### PROBLEM TO SOLVE
In this exercise, print only the lines from the line with "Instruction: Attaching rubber" to the last line of the data below, inclusive. Any pictures should be left out.

### DATASET CONTENT
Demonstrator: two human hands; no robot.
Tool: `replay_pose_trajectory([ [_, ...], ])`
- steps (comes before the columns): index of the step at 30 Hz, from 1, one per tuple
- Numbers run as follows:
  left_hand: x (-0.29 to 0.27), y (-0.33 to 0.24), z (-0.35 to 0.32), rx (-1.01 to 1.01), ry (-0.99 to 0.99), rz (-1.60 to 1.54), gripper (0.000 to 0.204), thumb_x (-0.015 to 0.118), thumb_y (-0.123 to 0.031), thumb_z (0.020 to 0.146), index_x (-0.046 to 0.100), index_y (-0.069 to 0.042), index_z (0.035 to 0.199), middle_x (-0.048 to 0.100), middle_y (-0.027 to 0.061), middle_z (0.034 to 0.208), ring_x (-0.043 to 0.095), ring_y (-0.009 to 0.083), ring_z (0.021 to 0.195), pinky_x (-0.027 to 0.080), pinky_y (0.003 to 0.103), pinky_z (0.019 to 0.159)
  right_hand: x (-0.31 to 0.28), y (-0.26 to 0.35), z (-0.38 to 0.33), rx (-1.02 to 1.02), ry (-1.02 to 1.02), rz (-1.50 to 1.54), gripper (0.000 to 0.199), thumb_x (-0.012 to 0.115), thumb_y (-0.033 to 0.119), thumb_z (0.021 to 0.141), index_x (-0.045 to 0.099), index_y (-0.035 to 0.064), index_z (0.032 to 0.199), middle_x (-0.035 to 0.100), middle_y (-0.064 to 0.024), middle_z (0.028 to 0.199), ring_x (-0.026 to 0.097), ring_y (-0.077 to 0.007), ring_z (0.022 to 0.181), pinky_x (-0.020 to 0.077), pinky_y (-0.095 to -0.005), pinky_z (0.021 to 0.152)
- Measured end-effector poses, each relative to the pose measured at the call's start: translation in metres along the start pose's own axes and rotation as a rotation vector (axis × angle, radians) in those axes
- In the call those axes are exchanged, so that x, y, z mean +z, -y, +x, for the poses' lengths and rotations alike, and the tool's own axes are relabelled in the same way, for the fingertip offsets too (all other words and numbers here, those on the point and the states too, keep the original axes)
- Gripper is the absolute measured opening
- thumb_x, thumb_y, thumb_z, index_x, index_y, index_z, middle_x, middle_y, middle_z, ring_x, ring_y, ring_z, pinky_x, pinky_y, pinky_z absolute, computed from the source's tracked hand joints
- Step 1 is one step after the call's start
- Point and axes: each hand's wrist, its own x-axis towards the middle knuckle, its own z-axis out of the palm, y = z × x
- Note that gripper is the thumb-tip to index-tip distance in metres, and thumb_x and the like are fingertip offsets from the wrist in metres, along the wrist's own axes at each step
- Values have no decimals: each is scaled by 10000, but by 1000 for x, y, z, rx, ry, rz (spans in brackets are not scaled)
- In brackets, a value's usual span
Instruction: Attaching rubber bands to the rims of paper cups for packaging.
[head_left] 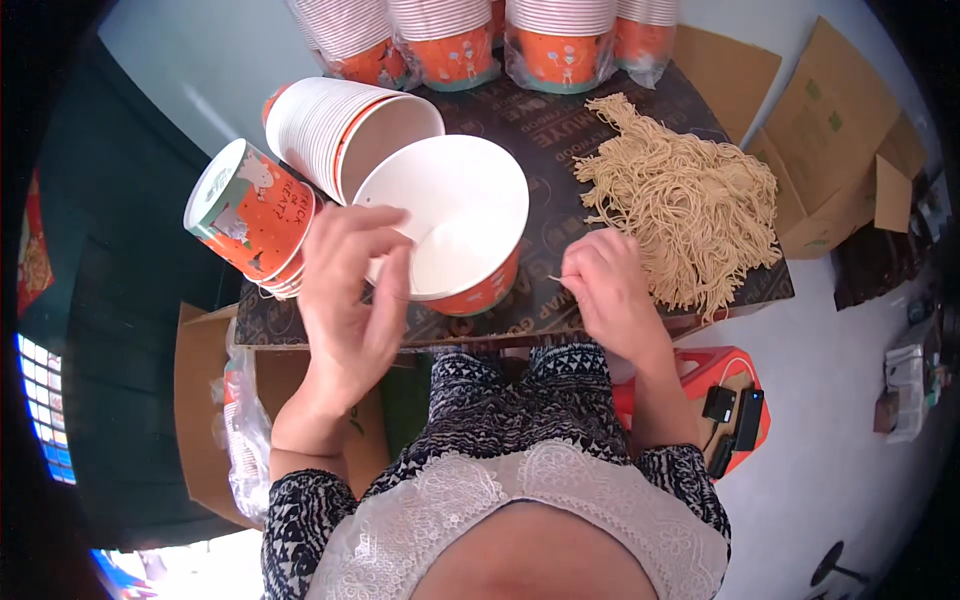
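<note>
A white-lined orange paper bucket (465,195) stands at the table's near edge, its mouth tilted toward me. My left hand (350,270) is at its left rim, thumb and fingers apart; whether the hand touches the rim is hard to tell. To the bucket's right, my right hand (607,290) pinches a thin cord, whose pale tip (556,279) pokes out left of the fingertips. The rest of that cord is hidden by the hand. Just beyond the right hand lies a heap of beige cords (690,205).
Left of the bucket lie a nested stack of buckets (315,130) and another orange stack (262,215). Bagged bucket stacks (450,50) line the back of the dark table (545,130). Open cardboard boxes (830,130) stand at right; a red stool (715,375) sits below.
</note>
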Motion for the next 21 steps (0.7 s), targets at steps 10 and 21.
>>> replay_pose_trajectory([
  [10,8,-27,13,-18,155,-85,58,638,28,875,590,-2,888,634,135,834,611,290,729,475,380,713,-3,56,8,279,-137,725,46,619,0,911,573,-9,907,589,-69,794,542,-123,686,449,-266,631],
  [21,29,-49,-4,20,314,-272,191,713,-81,882,542,-40,808,556,115,640,571,305,528,442,373,476,-13,66,12,-9,-162,591,132,664,-58,835,569,-10,913,580,-117,796,567,-245,676,452,-325,601],
])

### OUTPUT OF THE TASK
Instruction: Attaching rubber bands to the rims of paper cups for packaging.
[head_left] 
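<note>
A white-lined orange paper bucket (465,195) stands at the table's near edge, its mouth tilted toward me. My left hand (350,270) is at its left rim, thumb and fingers apart; whether the hand touches the rim is hard to tell. To the bucket's right, my right hand (607,290) pinches a thin cord, whose pale tip (556,279) pokes out left of the fingertips. The rest of that cord is hidden by the hand. Just beyond the right hand lies a heap of beige cords (690,205).
Left of the bucket lie a nested stack of buckets (315,130) and another orange stack (262,215). Bagged bucket stacks (450,50) line the back of the dark table (545,130). Open cardboard boxes (830,130) stand at right; a red stool (715,375) sits below.
</note>
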Motion for the next 21 steps (0.7 s), targets at steps 10 and 21.
>>> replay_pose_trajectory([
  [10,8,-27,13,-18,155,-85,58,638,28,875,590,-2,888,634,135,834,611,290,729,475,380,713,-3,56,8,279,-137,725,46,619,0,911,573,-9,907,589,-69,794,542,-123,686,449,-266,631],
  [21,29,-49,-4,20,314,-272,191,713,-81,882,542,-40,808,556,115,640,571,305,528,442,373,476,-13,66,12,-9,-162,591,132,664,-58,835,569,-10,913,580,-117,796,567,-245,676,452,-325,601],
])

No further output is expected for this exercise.